Il semble qu’en France, le processus de laïcisation se soit fait, conjointement, par un reflux social de la religion (une restriction de l’espace institutionnellement couvert par la religion, lors du premier seuil, une désinstitutionalisation légale de la religion lors du second seuil) et un transfert de religieux plus important qu’ailleurs (cf. notamment la médecine).
Le troisième seuil étant celui du déclin des institutions séculières, il se produit de nouvelles mutations. Notons, à ce propos, que l’intérêt d’avoir typifier un troisième seuil de laïcisation permet de corriger l’impression d’une perspective évolutionniste donnée auprès de certains tant qu’il n’était question que des deux premiers seuils. Ce troisième seuil, en effet, s’il ne nous ramène en aucune façon au premier seuil de laïcisation reprend, de façon totalement nouvelle, certaines préoccupations de ce premier seuil.
Ainsi si on analyse le rapport à la mort, la manière dont l’acte de mourir s’effectuait apparaissait (encore) importante à certains pendant le premier seuil : il s’agissait, pour eux, de mourir de telle manière que l’on optimise ses chances d’aller au paradis. Et recevoir les « derniers sacrements » était alors plus important que de prolonger un peu la vie elle-même. Tel n’était pas l’avis des médecins (croyants ou non) pour qui « l’espérance de vie importait plus que l’espérance de l’au-delà. La représentation médicale de la mort et de la vie est devenue largement dominante lors du seconde seuil de laïcisation et le rapport à l’au-delà a été une « affaire privée ».

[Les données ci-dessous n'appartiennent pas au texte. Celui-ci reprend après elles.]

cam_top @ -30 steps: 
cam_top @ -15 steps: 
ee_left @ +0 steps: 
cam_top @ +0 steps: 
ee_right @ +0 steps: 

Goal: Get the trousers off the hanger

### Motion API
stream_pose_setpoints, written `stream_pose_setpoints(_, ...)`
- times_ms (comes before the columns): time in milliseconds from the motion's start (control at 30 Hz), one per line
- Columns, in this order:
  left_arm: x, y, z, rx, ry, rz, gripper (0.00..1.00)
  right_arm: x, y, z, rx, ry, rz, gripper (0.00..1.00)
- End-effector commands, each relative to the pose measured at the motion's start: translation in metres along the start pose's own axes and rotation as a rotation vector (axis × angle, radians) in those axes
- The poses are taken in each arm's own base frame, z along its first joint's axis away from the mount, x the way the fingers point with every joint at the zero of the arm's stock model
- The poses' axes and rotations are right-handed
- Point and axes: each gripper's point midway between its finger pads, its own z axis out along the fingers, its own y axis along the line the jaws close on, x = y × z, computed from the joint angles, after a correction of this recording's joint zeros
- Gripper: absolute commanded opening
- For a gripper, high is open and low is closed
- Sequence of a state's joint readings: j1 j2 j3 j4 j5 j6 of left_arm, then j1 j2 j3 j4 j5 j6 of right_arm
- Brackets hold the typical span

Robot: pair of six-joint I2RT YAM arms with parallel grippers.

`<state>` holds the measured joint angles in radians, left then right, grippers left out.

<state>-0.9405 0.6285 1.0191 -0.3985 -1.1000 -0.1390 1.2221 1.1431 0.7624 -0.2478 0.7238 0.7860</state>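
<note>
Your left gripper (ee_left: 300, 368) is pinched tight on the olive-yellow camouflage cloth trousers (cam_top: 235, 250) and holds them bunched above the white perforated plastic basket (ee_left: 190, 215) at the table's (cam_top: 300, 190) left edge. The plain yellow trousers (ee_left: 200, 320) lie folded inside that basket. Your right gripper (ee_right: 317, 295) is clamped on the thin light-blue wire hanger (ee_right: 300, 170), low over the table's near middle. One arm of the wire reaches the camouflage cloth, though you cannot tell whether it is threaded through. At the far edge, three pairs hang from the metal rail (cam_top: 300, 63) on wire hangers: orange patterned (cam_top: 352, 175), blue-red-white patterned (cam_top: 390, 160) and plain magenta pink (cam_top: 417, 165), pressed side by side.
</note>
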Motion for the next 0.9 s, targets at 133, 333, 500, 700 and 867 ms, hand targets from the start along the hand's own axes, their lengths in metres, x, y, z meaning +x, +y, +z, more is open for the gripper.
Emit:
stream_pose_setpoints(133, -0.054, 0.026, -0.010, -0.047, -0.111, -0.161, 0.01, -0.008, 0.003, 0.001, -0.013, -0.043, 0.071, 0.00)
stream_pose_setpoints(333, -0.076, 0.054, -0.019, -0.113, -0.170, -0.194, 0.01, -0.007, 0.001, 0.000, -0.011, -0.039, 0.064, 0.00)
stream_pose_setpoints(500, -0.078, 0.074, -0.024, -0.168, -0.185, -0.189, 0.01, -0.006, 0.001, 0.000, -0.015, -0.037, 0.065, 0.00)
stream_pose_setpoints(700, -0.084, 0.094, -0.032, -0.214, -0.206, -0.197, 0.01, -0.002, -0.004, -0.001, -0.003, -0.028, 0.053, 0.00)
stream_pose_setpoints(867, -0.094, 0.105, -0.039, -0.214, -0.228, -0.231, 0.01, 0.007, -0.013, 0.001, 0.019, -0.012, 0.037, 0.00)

Maintenant la revendication du « droit de mourir dans la dignité » relativise de nouveau (mais, bien sûr, tout autrement) l’objectif médical d’un prolongement indéfini de la vie. Et parler de « mourir dans la dignité » met en jeu une conception philosophique ou religieuse de l’être humain. Il ne faut donc pas s’étonner que les « questions de sens » redeviennent importante dans la sphère publique. Mais il ne s’agit pas d’un « retour en arrière » : quand on circule en voiture et que la route monte, les virage vous amènent à revoir des paysages déjà aperçus, pourtant vous avez continué votre itinéraire. Il en est ainsi, me semble-t-il, du déroulement du temps : il n’est ni linéaire, ni cyclique, mais on peut faire appel à ces deux manière de parler, en les conjuguant ensemble, pour bien le comprendre.